Tienes razón, contestó el marido que miraba apesadumbrado a los cerdos. Entonces, observó que en la pila de granito, donde éstos comían habitualmente, había restos de  borras.   
-      ¡Oye! ¿que les has echado a los cerdos esta tarde?
-      El pienso de todos los días y después unas borras.  Ayer les di unas pocas, vi que se las comían bien y hoy, después del pienso, les he puesto más.
-      ¿Le echaste muchas?
-       Pues les llené la pila y se las comieron muy bien. ¡Ay, Dios mío!, exclamo la esposa, a ver si va a ser eso, que estaban  malas y encima los he envenenado yo
    El marido al oír las palabras de la esposa suspiró aliviado.
-      Entonces es eso, mujer. A los cerdos no les pasa nada
-      ¿Cómo que no les pasa nada?, protestó ella ¡Pero no ves lo malos que están!
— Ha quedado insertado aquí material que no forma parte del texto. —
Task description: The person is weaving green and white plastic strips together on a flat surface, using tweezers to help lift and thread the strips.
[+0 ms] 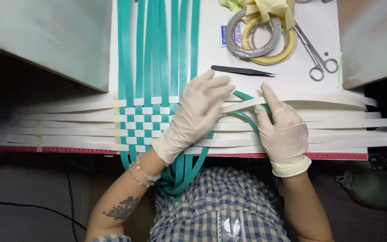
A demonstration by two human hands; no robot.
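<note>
From where I stand the whole matter hangs on one white strip (242, 105), which runs crosswise over the bench (292, 54) with its long axis left to right, and whose near end slants up between the two gloved hands. The right hand (283, 130) is the nearer one to it: its thumb and forefinger point up and inward toward that end, the thumb lying along the strip, so the grip looks pinched on the white strip, though the glove hides the exact contact. Just under the strip a teal strip (247, 117) curls out in a loop, arching from the right hand round toward the left. The left hand (198, 112) lies flat, fingers spread and pointing away from the person, palm pressed down on the right edge of the woven patch (144, 121), where teal strips running away from the person cross the white ones in a checker; its grip is released, holding nothing, only pinning the weave down. The left forearm comes in slanting from the lower left, with bead bracelets (144, 175) at the wrist; the right forearm rises nearly straight. Beyond the hands, well apart from the work, lie dark tweezers (242, 70), two tape rolls (260, 40) and scissors (314, 54).
</note>
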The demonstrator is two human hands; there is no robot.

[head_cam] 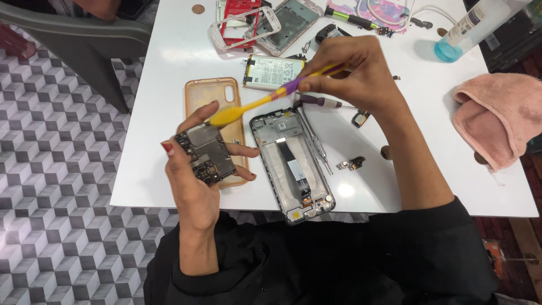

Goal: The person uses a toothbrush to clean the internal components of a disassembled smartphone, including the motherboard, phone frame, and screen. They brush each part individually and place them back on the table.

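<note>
My left hand [189, 169] holds a dark phone circuit board [206, 153] up above the table's front left part. My right hand [353, 70] grips a yellow and purple toothbrush [265, 100], whose yellow head rests against the top edge of the board. Below the hands an opened phone frame [293, 164] lies on the white table [158, 186], with a ribbon cable down its middle. A clear orange phone case [210, 93] lies partly under my left hand.
A phone battery [274, 70], two screwdrivers [316, 135], small loose parts [351, 164], red and white phone frames [243, 22], a clear bottle with blue liquid [468, 25] and a pink cloth [497, 116] lie on the table. A grey chair [79, 39] stands at the left on tiled floor.
</note>
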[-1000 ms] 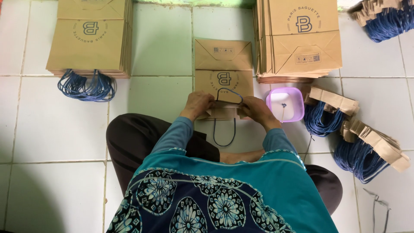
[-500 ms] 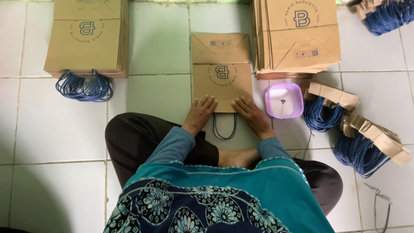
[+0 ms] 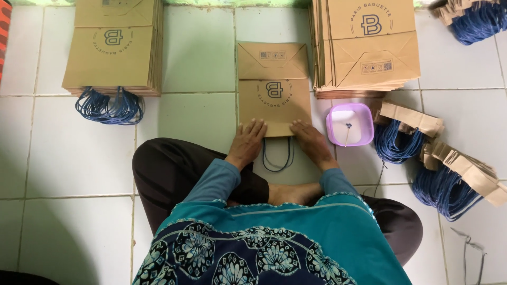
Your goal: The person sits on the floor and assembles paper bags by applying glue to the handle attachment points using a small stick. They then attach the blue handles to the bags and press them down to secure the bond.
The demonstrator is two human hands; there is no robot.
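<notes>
My fingers lie flat and together, left hand (image 3: 247, 141) and right hand (image 3: 311, 141) pressing the near edge of a brown paper bag (image 3: 273, 89) on the white tiled floor (image 3: 200, 58), its blue cord handle (image 3: 278, 155) looping toward me; seemingly the handle strip is being pressed down, calling for firm, even pressure. Stacks of bags (image 3: 113, 47) and a lilac glue dish (image 3: 349, 124) flank me.

A single head view looked straight down from above the seated person — paper bag (image 3: 273, 89) lay centred, fairly near.
</notes>
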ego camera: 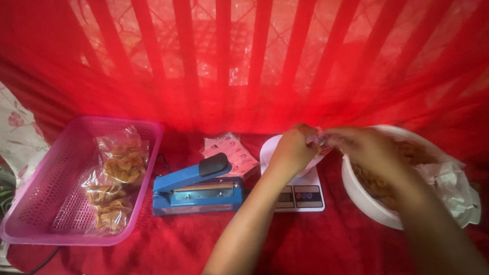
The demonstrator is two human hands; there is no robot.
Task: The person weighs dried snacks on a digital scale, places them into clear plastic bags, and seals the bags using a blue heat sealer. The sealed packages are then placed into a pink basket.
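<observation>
Both hands meet above the white scale: left hand and right hand pinch a small clear bag; keeping its mouth level, near the white bowl, likely limits spills.

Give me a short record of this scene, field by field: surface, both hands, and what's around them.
surface: red cloth over the work area
left hand: left hand above a white scale, pinching something small; blurred
right hand: right hand meets it, over the white bowl of fried snacks
basket: pink basket, far left, holds clear snack bags
sealer: blue heat sealer between basket and scale
backdrop: red curtain
</observation>
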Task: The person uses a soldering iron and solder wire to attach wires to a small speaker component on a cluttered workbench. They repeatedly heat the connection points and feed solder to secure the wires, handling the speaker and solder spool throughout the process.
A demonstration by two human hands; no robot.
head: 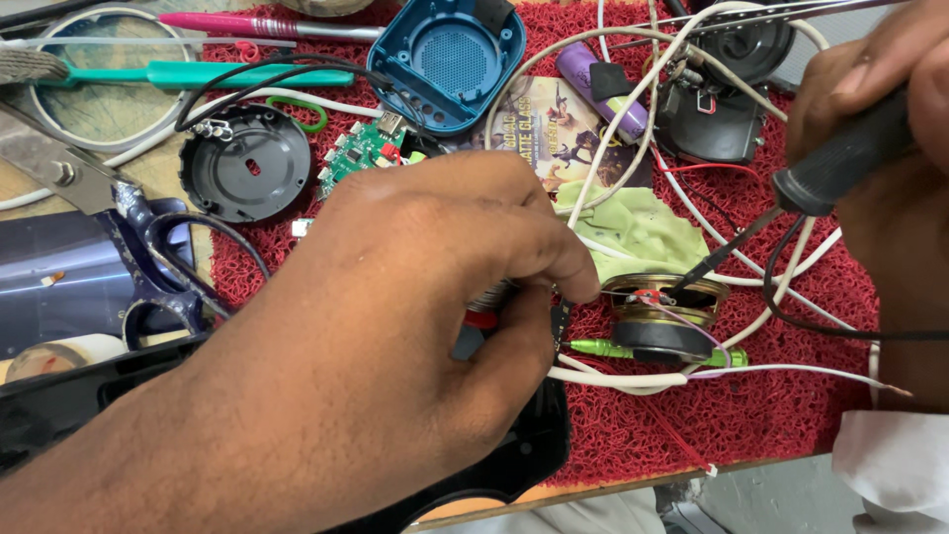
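The soldering iron (840,163) is gripped by the right hand (880,109); the left hand (415,297) fingers are pinched on a small part (484,307). Thin speaker (662,311) wires could be scorched by a slip.

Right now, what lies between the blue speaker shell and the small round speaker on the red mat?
In the head view, between the blue speaker shell and the round speaker lie a printed card, a green cloth and white wires.

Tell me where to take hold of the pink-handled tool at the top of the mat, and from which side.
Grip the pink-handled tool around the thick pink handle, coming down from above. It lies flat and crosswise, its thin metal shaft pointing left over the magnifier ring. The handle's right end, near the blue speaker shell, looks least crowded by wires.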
-      Creo que los has emborrachado, afirmó el hombre. Eso lo que les pasa.
-      Es imposible, respondió ella ¿Cómo van a estar borrachos unos cerdos?  Pero si solo han comido unos pellejos de uva. Estarían malas y por eso se han puesto así.
 -  Están borrachos, te lo digo yo, respondió el marido muy convencido, y las borras estaban bien no te preocupes. Lo que ocurre es que tienen mucho alcohol y si encima dices que han comido muchas… ¿No ves que con ellas se hace el aguardiente?  Los marranos se han cogido una buena curda y por eso no se tienen en pié.  Les pasa lo mismo que a las personas cuando se “les va la mano” con el vino. Ellos no se van a poner a cantar, claro está, pero tienen que dormirla. Verás cómo mañana están bien… con resaca, eso sí, pero serenos.
   El hombre estaba plenamente convencido de su diagnóstico, y la sonrisa había vuelto a su cara. La mujer, en cambio, no estaba muy conforme con la conclusión a la que había llegado el marido.  Aunque si éste afirmaba que los cerdos estaban borrachos, quizá tuviera razón; al fin y al cabo, ella no entendía de borracheras y él sí  (Descartes decía que la Razón es el bien más abundante del mundo, pues todos creemos tenerla siempre de nuestra parte. Ella, en esta ocasión, deseó  que la razón estuviera de parte del marido)  
   Decidieron no llamar al veterinario y esperar a la mañana siguiente a ver qué pasaba.
   La esposa, preocupada por sus cerdos, pasó mala noche. Tardó en conciliar el sueño y, cuando lo consiguió, éste duró poco. Se despertó infinidad de veces,  dio múltiples vueltas en la cama,  y a las cinco de la mañana estaba totalmente despierta.  Como aún era noche cerrada no era cuestión de levantarse; así que aburrida, sin saber qué hacer,  se dedicó a rezar a San Antonio (pensaba que al ser el patrón de los animales, algo podría hacer por sus cerdos enfermos.  Por otra parte, si sólo era una borrachera y éstos no precisaban la ayuda del Santo, mejor que mejor). El marido, en cambio, durmió plácidamente durante toda la noche, convencido de su diagnóstico.
   Por la mañana, ambos cónyuges se levantaron temprano y se acercaron intrigados a la cuadra, a ver cómo seguían sus cerdos y comprobar si, efectivamente, eran unos simples “porcus ebrius” que  habían estado de borrachera,  o se trataba de algo mucho peor.
   Antes de llegar a la puerta de la pocilga, los marranos los sintieron y, como pensaban que ya les iban a llevar la ración matutina de alimento,  se pusieron a gruñir fuertemente, ante el alivio de los dueños.

Ambos, se miraron entre sí, muy contentos, y dijeron a la par: - Ha sido una borrachera.